Looking at the Past, Present, and Future

Simply the Best (of Last Year)

Tina Cardone and Ilana Horn have done yeoman’s work by compiling the best posts of 2015 from around the Math Twitter Blogosphere (#MTBoS). Their new book, The Best of the Math Teacher Blogs 2015, is now available! In it, you will find many of Global Math Department’s favorite presenters and contributors, as well as new faces that you might not have heard from before.

Additionally, all profits from this book go toward scholarships to help teachers attend Twitter Math Camp in the summer. If you want to support this community while getting a compilation of its best work, this is your chance. Check it out.

(Full disclosure, one of my blog posts is included in this book. But I would be a full-throated supporter of the book regardless, just because I think it’s a great resource for our community.)

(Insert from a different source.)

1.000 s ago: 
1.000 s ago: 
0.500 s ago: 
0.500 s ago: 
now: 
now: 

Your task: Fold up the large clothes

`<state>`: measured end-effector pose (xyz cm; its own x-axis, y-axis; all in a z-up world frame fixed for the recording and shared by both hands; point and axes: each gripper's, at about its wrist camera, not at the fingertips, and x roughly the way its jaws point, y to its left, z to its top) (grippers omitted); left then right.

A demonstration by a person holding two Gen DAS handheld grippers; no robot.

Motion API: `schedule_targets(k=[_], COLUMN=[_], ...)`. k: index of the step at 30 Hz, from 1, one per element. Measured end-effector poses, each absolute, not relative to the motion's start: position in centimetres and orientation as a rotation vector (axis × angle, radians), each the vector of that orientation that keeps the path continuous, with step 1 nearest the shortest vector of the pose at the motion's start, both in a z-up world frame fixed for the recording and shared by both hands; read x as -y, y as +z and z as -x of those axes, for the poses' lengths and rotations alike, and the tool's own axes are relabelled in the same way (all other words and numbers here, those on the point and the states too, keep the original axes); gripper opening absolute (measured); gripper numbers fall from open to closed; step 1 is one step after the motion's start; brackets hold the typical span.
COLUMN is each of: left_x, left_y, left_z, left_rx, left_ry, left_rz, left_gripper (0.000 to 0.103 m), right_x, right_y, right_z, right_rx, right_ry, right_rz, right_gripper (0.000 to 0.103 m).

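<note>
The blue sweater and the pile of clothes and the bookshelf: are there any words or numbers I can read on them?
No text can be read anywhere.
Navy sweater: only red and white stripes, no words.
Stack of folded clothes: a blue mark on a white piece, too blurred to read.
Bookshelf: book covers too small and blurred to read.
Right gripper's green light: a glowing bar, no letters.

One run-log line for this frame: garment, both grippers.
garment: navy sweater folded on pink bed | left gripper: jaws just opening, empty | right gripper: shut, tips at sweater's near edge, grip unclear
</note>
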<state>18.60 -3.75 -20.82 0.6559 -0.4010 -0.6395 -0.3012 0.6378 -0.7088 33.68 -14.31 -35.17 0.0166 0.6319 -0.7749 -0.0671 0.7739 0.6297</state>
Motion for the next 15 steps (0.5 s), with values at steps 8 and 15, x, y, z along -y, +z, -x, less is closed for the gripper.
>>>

Written by Kent Haines (@MrAKHaines)

Current Events
 

On my radar this week: Keeping organized, and getting ready for end-of-year exams. Cathy Yenca’s post about how she uses googledocs to keep valuable resources organized. It fits with something  I once heard an organizational guru say: “Organization is really about retrieval.” Amen to that.

In my province, there has been some discussion lately about how to best use tools like GeoGebra and Desmos in an exam setting. This article about Geogebra exam mode explains how access to the internet and other types of software are restricted and monitored during an exam. I haven’t yet given any kind of test other than paper-and-pencil, but this offers an interesting alternative.

Written by Audrey McLaren (@a_mcsquared)

Thinking Ahead

I’m already thinking of next year. This year at school we have focused on implementing formative assessment lessons with fidelity. While this instructional practice has infiltrated the day-to-day instruction of some teachers, others are not quite comfortable doing it without a prepared script. This may ring true for you as well. For many teachers, comfort may come from Dan Ehlert’s post 5 Practices: Stacking Cups.

Within the post, Dane provides a strategic approach to implementing problem-based learning, which begins with a book. I love the excerpts from the book infused into the post as they are aligned with Dane’s thought process. It may be helpful for the reader to follow in the footsteps of this blogger and implement the same or a similar 3-act or problem-based task.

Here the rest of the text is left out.